At the physics level of rigor, we have both perturbative and non-perturbative formulations of Yang-Mills theories. For instance, lattice models are non-perturbative and are frequently used to investigate, e.g., QCD at strong coupling, and a crucial feature of instantons is also that they are invisible to pure perturbation theory (see e.g. this question and its answers).
At the mathematical level of rigor, both perturbative and non-perturbative approaches require establishing the formal existence of quantum fields as operator-valued distributions obeying the Wightman axioms or something mathematically equivalent to this. For instance, the usual rigorous formulation of perturbation theory is via Epstein-Glaser renormalization, which also requires establishing the Wightman axioms (in particular their causality condition) first.

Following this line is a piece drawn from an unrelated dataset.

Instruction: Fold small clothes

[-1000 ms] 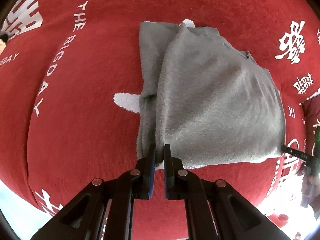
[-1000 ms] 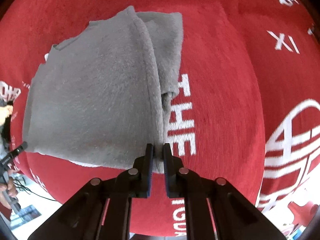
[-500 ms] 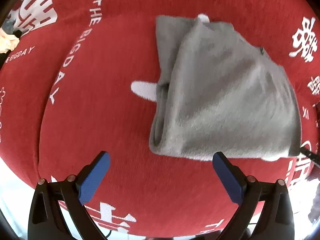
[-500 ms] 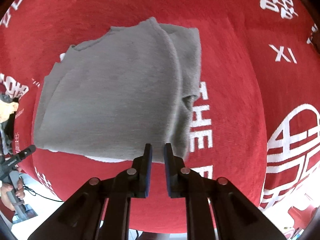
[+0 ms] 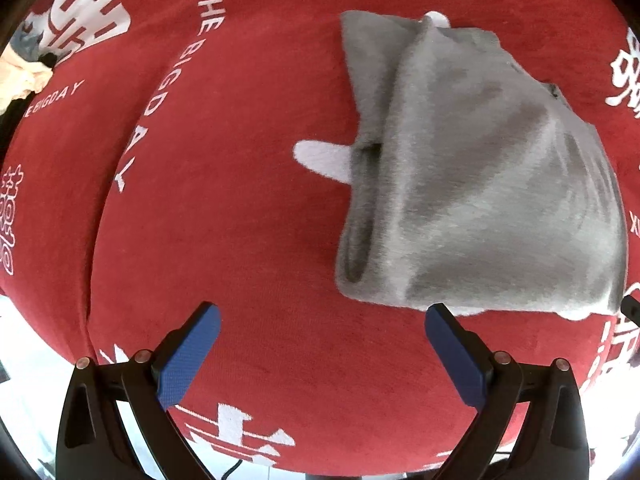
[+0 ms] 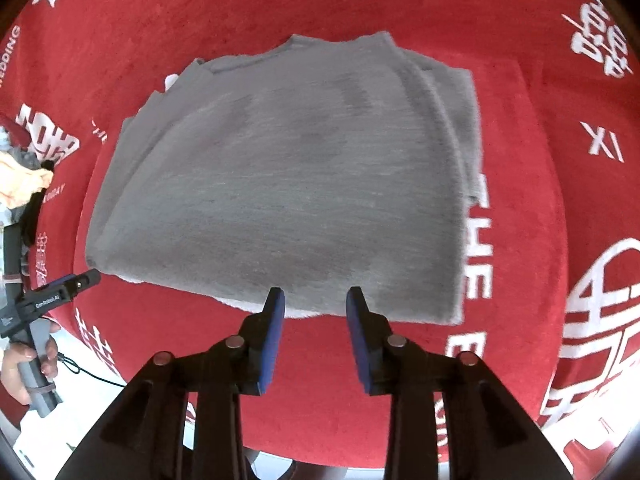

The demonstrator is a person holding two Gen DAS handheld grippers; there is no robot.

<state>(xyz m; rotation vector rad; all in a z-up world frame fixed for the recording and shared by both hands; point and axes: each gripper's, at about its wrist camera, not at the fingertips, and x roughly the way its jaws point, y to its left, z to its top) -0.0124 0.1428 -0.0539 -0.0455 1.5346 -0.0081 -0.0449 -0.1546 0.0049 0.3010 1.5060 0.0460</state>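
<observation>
Lying flat and folded on the red cloth (image 5: 240, 208), the gray garment (image 5: 480, 184) is sitting in front of both tools. The left gripper (image 5: 320, 336) is spreading its blue fingers wide, holding nothing. The right gripper (image 6: 315, 322) is opening partway, its fingertips just at the garment's near edge, holding nothing.

1. The folded garment (image 6: 280, 184) lies flat on the cloth-covered surface (image 5: 224, 208).
2. In the left wrist view, the garment (image 5: 480, 184) sits right of centre, ahead of the left gripper (image 5: 322, 344).
3. In the right wrist view, the right gripper (image 6: 315, 312) sits at the garment's near edge.
4. The left gripper (image 6: 44, 304) lies at the garment's left.
</observation>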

Such a formal and rigorous construction is unknown in four dimensions for Yang-Mills theories like the Standard Model, and that is what the millennium problem is about, so both perturbative and non-perturbative QFT are similarly nonrigorous. The claim that the Yang-Mills millennium problem somehow means that perturbative QFT is more well-defined than non-perturbative QFT is just wrong. The claim that in many cases perturbative approaches are the only ones that are computationally tractable is correct, but this is not directly related to the problems with rigor.
"Perturbative" and "non-perturbative" are orthogonal issues to "rigorous" or "non-rigorous". We lack rigorous QFT, not non-perturbative QFT.